Le hêtre, le mal-aimé
- rfbiotiques
- 31 août 2020
- 3 min de lecture
Dernière mise à jour : 5 sept. 2020
Le hêtre est reconnu depuis des lustres comme une espèce indésirable dans nos érablières. Sur certains sites, son caractère envahissant limite la régénération des autres espèces, dont l’érable procurant le précieux or jaune du Québec!
Bien que détesté, il a pourtant de nombreuses qualités!

Utilisations
Son bois très dur en fait un bois de chauffage très apprécié pour sa très haute valeur calorifique en plus d’être un bois considéré « propre » de par son écorce qui ne se désagrège pas.
Historiquement, son utilisation fut diversifiée. Il y eut un temps ou sa combustion servait à la fabrication du créosote, sa sciure fut une composante de poudre à canon et fusil, son bois a déjà servi pour fabriquer du bardeau, fourches, chemin de fer, charbon de bois, même jusqu’à utiliser ses feuilles en rembourrure de matelas plus confortable que la paille!
Aujourd’hui, on l’utilisera dans l’industrie de la 1re transformation telle la production de pâte et de sciage (ex.: palette, contreplaqué). Toutefois, la qualité des tiges a grandement diminué depuis la venue de la maladie corticale du hêtre.

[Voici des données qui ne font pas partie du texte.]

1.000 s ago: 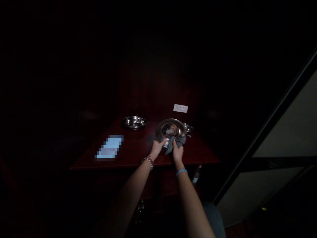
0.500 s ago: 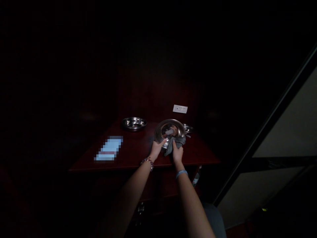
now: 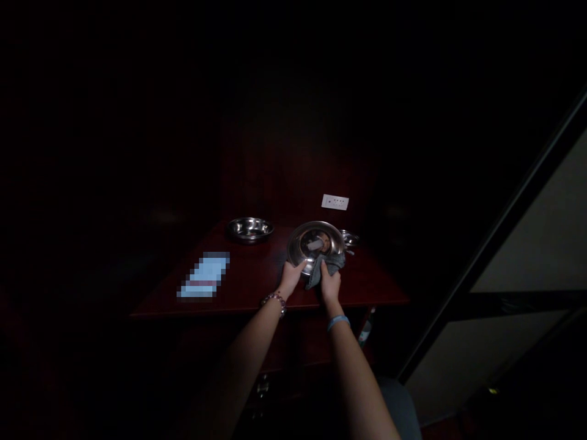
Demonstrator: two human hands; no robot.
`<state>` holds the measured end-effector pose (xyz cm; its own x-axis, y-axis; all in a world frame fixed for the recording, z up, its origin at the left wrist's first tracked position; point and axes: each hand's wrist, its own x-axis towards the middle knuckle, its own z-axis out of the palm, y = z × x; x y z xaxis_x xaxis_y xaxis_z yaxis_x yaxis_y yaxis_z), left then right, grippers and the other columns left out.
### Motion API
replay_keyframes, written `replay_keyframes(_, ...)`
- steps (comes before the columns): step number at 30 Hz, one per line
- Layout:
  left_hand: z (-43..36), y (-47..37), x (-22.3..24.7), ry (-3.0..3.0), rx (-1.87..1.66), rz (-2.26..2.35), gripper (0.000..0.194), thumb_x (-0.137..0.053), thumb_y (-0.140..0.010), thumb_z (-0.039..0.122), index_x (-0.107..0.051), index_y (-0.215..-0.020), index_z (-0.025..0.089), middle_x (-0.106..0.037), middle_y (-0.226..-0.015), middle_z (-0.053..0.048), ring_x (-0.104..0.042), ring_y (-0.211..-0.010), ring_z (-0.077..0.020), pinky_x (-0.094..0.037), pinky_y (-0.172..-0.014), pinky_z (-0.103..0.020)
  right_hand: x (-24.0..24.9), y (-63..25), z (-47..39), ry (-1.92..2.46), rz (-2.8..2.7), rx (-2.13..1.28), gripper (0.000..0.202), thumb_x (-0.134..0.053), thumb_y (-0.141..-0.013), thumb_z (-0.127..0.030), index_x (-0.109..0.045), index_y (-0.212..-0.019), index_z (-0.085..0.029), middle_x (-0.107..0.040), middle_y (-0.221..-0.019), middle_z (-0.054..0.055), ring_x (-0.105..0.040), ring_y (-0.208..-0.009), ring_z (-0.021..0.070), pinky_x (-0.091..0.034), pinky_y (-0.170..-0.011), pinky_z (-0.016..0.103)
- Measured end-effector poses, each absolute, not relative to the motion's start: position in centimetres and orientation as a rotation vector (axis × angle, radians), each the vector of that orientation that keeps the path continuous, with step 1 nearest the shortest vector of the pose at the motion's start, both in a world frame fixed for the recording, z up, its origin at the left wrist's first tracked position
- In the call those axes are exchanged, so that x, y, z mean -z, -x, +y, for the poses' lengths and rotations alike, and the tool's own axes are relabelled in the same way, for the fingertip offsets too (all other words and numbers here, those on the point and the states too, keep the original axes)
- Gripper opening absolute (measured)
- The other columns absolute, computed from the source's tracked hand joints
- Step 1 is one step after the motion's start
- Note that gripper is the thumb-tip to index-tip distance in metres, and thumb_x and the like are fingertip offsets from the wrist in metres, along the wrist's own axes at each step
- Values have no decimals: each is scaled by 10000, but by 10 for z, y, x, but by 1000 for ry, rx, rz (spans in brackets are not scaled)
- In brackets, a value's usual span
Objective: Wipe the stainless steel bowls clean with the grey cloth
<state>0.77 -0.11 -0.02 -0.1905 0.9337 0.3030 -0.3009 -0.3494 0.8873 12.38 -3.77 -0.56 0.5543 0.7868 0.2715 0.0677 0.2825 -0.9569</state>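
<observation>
A shiny steel plate [image 3: 300, 241] with a deep middle is held up, tilted, over the dark red table [image 3: 257, 287]. My left hand [image 3: 290, 278] grips its lower left rim, thumb on the inner side. At the lower right rim my right hand [image 3: 330, 284] is closed on a grey cloth [image 3: 314, 274], which is pressed against the plate. The fingers behind the plate are hidden. Behind and to the right, a second steel dish [image 3: 349, 237] is partly covered by the plate. Another steel dish [image 3: 250, 230] lies at the back left.
A blurred-out light blue rectangle [image 3: 205, 276] lies on the table's left side. A white socket panel [image 3: 335, 202] is on the back wall. Below the tabletop at right stands a bottle [image 3: 365, 330]. A dark-framed pale panel [image 3: 527, 256] slants along the right.
My left thumb has shifted slightly down toward the plate's rim. Both hands still hold the plate and cloth nearly in place; the whole view has moved a little.
</observation>
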Motion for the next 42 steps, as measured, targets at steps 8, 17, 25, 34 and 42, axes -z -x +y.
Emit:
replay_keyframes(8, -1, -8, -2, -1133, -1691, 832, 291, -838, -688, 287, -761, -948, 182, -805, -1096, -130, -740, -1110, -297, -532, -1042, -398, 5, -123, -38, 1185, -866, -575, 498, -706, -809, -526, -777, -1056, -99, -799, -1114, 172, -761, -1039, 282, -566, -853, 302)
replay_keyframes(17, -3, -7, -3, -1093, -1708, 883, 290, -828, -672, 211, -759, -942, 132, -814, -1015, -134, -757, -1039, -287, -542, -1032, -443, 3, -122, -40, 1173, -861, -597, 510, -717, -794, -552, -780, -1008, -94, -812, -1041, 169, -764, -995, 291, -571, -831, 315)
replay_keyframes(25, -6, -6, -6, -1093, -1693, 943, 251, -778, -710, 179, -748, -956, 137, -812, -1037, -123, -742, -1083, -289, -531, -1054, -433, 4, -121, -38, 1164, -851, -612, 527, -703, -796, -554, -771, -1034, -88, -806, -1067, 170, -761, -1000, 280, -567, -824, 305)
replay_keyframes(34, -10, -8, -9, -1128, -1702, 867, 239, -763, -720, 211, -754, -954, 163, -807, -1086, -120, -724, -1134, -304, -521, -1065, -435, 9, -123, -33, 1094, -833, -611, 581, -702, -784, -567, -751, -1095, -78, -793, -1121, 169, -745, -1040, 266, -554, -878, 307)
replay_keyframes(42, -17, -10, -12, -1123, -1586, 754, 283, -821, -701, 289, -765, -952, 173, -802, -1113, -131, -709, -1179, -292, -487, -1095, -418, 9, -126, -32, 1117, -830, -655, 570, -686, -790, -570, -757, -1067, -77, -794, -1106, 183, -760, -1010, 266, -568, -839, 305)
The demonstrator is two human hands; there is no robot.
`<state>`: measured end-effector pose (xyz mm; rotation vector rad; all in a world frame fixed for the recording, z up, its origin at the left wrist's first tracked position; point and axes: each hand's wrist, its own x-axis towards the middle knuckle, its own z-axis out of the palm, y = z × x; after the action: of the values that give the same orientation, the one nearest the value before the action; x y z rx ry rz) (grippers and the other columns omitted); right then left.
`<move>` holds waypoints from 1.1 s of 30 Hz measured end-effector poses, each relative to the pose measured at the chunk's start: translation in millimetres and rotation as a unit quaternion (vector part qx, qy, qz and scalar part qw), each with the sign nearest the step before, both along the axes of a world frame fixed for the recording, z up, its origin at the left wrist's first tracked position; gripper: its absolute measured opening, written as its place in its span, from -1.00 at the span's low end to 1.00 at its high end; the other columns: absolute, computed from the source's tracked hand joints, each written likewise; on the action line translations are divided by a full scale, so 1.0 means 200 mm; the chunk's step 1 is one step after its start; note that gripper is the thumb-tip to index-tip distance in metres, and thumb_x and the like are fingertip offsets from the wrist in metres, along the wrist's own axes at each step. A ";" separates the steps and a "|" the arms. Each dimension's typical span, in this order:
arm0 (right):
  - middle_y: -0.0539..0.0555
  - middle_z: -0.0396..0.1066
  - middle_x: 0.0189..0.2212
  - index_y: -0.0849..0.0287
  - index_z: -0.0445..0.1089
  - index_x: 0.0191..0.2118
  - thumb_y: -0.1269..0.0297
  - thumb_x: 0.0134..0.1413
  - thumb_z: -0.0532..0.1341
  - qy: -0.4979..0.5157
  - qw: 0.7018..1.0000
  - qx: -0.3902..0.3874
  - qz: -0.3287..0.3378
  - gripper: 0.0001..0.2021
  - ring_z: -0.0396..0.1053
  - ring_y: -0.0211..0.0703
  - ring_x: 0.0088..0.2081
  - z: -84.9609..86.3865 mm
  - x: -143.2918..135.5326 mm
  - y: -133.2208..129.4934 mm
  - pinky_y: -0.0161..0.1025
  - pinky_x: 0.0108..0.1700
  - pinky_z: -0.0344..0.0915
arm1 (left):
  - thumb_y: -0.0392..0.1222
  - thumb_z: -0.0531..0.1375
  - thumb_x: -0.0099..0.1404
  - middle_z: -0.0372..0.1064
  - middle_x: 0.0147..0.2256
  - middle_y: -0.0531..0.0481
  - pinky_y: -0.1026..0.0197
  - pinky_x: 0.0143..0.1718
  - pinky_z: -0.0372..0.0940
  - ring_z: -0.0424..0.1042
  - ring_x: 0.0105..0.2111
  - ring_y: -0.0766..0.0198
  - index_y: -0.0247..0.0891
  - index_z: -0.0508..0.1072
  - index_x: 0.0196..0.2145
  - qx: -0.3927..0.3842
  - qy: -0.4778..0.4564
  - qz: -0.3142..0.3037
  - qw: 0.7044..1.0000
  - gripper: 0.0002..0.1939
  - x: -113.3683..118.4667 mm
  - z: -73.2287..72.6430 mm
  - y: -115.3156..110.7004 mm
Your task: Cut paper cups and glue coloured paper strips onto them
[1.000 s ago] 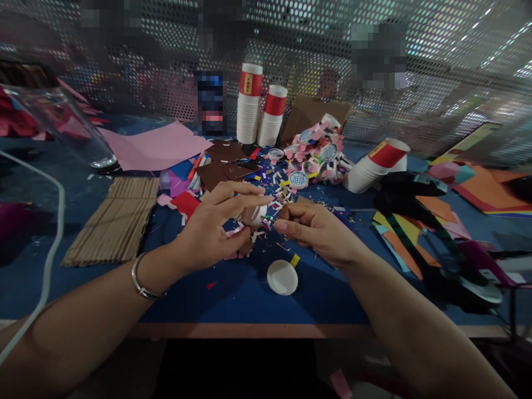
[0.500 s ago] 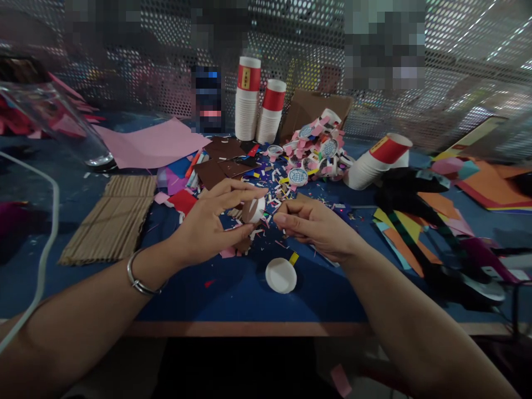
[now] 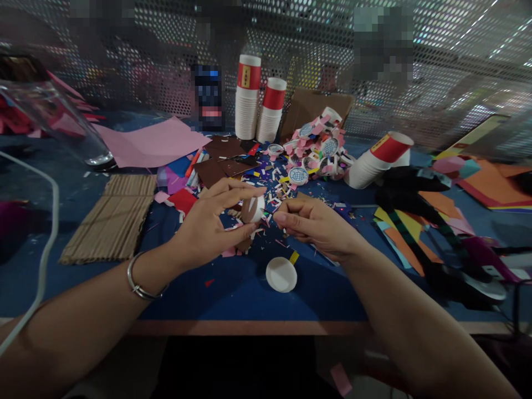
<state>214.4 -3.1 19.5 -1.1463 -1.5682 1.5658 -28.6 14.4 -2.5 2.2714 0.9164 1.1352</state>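
I had the brown-faced white paper piece (image 3: pixel 252 210) pinched between the thumb and fingers of my left hand (image 3: pixel 210 223) above the desk (image 3: pixel 233 299); my right hand (image 3: pixel 311 226) curled closed beside it, on what I couldn't tell. It seemed close two-handed work, calling for a steady left hold.

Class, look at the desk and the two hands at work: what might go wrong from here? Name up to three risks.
1. The left hand holds the small brown-and-white piece between thumb and fingertips, so it could slip or bend.
2. The tilted cup stack leans beside the decorated heap; a bump might send it rolling.
3. Loose paper scraps lie around the hands, and a small part dropped there may be hard to find.
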 end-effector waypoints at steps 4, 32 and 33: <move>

Dans la filière de la 2e transformation, on en fera des chaises, planchers, meubles, manches, poignées, caisses d’emballage. Depuis tout récemment, on utilise même ses résidus dans la conception de filet biodégradable pour l’emballage des fruits et légumes dans certains supermarchés visant à diminuer leur empreinte écologique.
Sa noix comestible nommée faîne fut déjà transformée pour en faire une huile substituant le beurre et même l’huile à lampe. Ses feuilles et son écorce ont aussi des propriétés médicinales.
Sa large cime avec ses grosses branches charpentières lui confère également une valeur ornementale élevée.
Rôles écologiques

Le hêtre à grandes feuilles est une espèce tolérante à l’ombre pouvant vivre entre 250 et 400 ans. Dans les écosystèmes situés en haut de pente et sommet, il accompagne régulièrement l’érable à sucre, le bouleau jaune, la pruche de l’est et d’autres feuillus tolérants à l’ombre. Il est très compétitif en sol bien drainé, à texture grossière et en sol acide, comparativement à l’érable à sucre qui est plus exigeant au niveau de la richesse du sol.
Les arbres matures comportent souvent des cavités qui servent de refuge aux animaux.
Les faînes (noix) sont très prisées par la faune, notamment les geais bleus, gélinotte huppée et autres oiseaux, des rongeurs (écureuil, raton laveur), de même que les ours qui y grimpent en laissant leurs impressionnantes marques de griffes pour atteindre le sommet de ces arbres majestueux (voir photo ci-dessous) http://www2.publicationsduquebec.gouv.qc.ca/essences/arbre.php?id=90
Effets des changements globaux
Bien que le hêtre ait sa place dans l’écosystème, les changements globaux risquent de beaucoup changer sa dynamique. D’un côté, la maladie corticale du hêtre les décimes, d’un autre côté son caractère envahissant est accentué. En effet, le drageonnement du hêtre est stimulé lorsque l’écosystème est perturbé tel que l’augmentation de lumière au sol occasionné par la mortalité dans le couvert forestier ou même par le bris de branches lors de forts épisodes de verglas. De plus, le hêtre est moins désavantagé que l’érable à sucre par la baisse de fertilité des sols causée notamment par les pluies acides. Il est toutefois plus sensible aux sécheresses que l’érable.
On ne peut donc pas déterminer ce qu’il se passera dans l’avenir, mais, chose certaine, il continuera pendant encore quelque temps à donner des maux de tête à de nombreux acériculteurs au grand plaisir de la faune friande de ces petits trésors que sont les faînes!